WORK TO COMPLETE:
Which lines below include the string "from"? Please show each one.

RECORDED DATA:
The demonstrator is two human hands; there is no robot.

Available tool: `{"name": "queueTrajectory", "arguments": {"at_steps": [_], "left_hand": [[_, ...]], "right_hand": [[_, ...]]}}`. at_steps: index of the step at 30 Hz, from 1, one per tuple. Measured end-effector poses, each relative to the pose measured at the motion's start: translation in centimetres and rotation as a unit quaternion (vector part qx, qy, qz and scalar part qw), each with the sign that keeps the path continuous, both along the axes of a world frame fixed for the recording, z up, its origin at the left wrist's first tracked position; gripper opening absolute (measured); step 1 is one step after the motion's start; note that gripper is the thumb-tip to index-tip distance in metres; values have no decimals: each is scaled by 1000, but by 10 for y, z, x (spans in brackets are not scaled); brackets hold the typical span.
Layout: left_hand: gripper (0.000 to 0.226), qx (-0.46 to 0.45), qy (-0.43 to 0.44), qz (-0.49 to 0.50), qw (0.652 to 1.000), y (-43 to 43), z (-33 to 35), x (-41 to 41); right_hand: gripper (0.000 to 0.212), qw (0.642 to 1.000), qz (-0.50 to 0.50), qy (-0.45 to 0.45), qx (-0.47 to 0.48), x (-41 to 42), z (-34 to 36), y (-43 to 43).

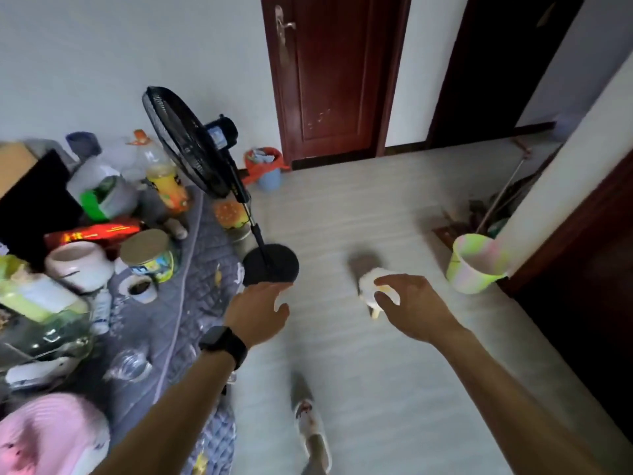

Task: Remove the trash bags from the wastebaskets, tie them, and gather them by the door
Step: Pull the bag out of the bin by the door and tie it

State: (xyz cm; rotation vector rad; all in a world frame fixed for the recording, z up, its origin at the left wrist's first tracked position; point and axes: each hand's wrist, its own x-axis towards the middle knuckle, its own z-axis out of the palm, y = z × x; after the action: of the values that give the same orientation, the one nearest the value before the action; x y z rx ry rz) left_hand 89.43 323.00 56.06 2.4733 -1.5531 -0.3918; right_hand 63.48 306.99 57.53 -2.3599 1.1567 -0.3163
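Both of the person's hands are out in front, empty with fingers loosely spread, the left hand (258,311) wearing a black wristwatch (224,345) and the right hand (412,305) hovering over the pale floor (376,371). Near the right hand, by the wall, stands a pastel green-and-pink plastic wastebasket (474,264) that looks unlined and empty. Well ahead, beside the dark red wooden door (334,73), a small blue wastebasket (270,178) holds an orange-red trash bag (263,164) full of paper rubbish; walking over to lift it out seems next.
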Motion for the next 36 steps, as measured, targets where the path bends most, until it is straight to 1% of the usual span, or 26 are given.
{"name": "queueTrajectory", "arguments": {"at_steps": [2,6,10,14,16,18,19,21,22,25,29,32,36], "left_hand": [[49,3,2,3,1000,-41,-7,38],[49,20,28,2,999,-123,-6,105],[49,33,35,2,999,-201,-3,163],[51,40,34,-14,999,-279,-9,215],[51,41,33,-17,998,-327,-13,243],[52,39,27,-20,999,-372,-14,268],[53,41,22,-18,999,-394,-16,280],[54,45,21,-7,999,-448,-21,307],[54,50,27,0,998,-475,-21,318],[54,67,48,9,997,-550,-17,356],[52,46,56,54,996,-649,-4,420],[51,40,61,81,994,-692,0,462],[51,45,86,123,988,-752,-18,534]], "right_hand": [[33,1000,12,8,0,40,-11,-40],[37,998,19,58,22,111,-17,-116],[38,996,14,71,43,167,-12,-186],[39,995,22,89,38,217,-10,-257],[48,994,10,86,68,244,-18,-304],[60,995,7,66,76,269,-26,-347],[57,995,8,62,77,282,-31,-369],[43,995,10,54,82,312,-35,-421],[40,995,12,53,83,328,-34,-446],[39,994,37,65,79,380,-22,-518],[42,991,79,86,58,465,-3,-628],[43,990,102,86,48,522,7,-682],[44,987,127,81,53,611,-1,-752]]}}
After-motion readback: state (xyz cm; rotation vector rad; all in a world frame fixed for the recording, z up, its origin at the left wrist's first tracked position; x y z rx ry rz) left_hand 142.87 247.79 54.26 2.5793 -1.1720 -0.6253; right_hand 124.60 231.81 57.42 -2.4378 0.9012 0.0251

RESPONSE TO THE EXERCISE:
Available tool: `{"name": "queueTrajectory", "arguments": {"at_steps": [_], "left_hand": [[_, ...]], "right_hand": [[_, ...]]}}`. at_steps: index of the step at 30 Hz, from 1, one per tuple. Measured end-effector poses, each relative to the pose measured at the motion's start: translation in centimetres and rotation as a unit quaternion (vector part qx, qy, qz and scalar part qw), each with the sign that keeps the path continuous, both along the axes of a world frame fixed for the recording, z up, its origin at the left wrist's first tracked position; gripper opening absolute (measured); step 1 is one step after the motion's start; note that gripper is the thumb-tip to index-tip distance in metres; values have no decimals: each is scaled by 1000, but by 10 for y, z, x (spans in brackets are not scaled); brackets hold the typical span.
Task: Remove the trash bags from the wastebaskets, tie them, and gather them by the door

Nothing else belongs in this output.